My best plants are in full, direct sunlight from half of the day to all day:
The ones that struggle more don't get direct light. They will love you forever and be so happy if you put them in full sun. They LOVE it. If you're plant is not growing, it needs more sun.
Also, if you have yellow leaves (you can see a couple on the plant by our back door), it means that leaf specifically isn't getting enough sun. Often I see this on the lower leaves because the upper ones block them. Sometimes there's not much you can do about that and that can lead to the more sparse branches.
Now I do my best to turn our fiddles every month so they get full sun throughout.
REPLANTING OR NOT: When I bring a fiddle home, most of the time I don't replant it.
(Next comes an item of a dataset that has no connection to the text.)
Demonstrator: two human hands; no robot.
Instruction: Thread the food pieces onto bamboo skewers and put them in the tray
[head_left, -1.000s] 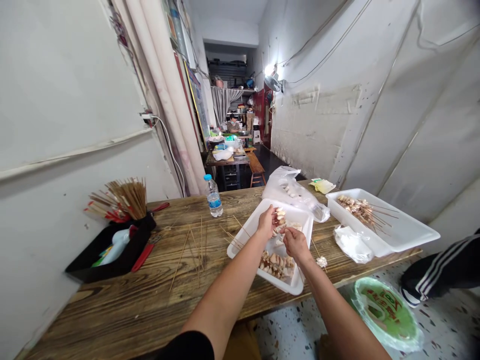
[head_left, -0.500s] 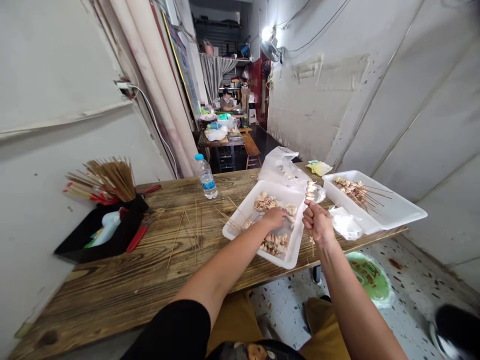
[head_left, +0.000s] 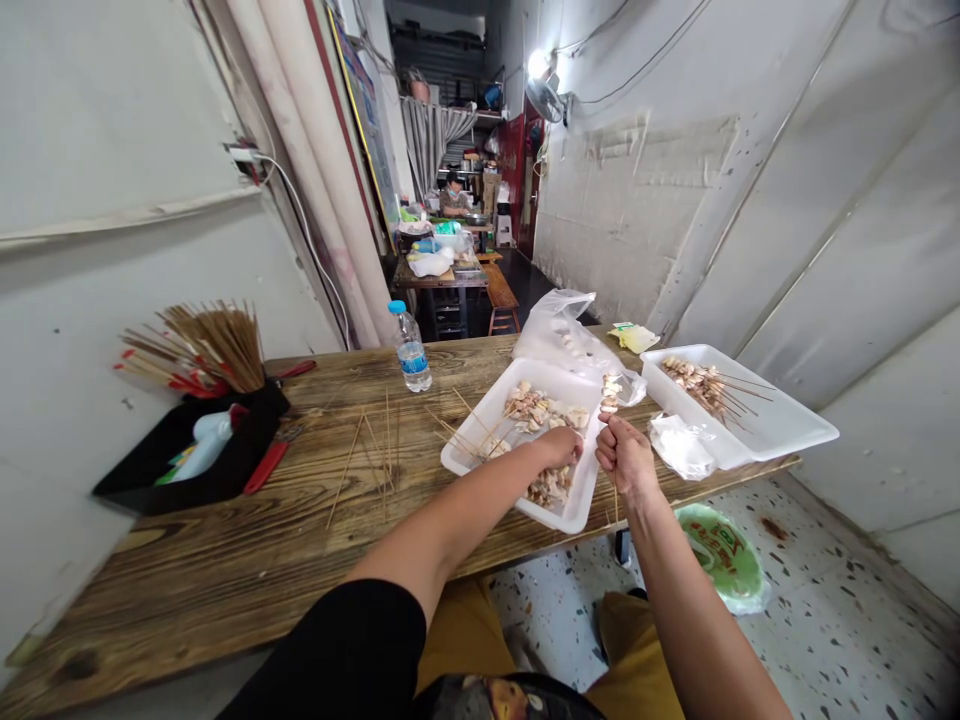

I keep it in it's original planter and put a plastic water tray at the bottom. If the plant isn't doing well I may put it in a bigger pot, but some of mine that are absolutely thriving have been in the same planter they came in for years.
You don't have to replant them, but if you are getting brown leaves and want to water less, go ahead and put them in something bigger. Once they get huge, you'll want to replant to something bigger.
DON'T GIVE UP: With full sun and little water, these babies thrive. I don't fertilize them, I don't prune them. I don't drag them outside or to the shower to water them (some do and have great success!). I forget about them for the most part and they seem to love that.
Keep in mind they will go dormant during the winter. So they look their worst right now. Even so, ours are still growing new leaves, just not as fast as usual:
You'll need to be patient with them during these months as they pull back and slow down. :)
WHERE TO BUY: I get asked this a lot! Your local nursery will most likely have them. When I say nursery I mean a location with just plants -- if they carry indoor plants. I find they are the most expensive there though. If you find them, keep an eye out for one with damaged leaves and offer to take it off their hands for a discount.
I used to find them at IKEA but it's been a couple years since I've seen them there. Now the best place I've found is Home Depot -- they usually have them in stock when I stop in. I've also heard Lowe's has started carrying them. I've purchased most of mine at Home Depot for $9 and that's a great deal for their size!
I've heard some have had luck buying on Amazon, but the one I got there came and was ridiculously small. I mean, barely one tiny leaf so it was just annoying for the price. AND it died within a couple weeks.
Have you had luck with these beauties? They are by far my favorite house plant, I adore them. They're awesome in decor because of their large leaves and fuller shape.
If you have any additional questions I'll do my best to answer them!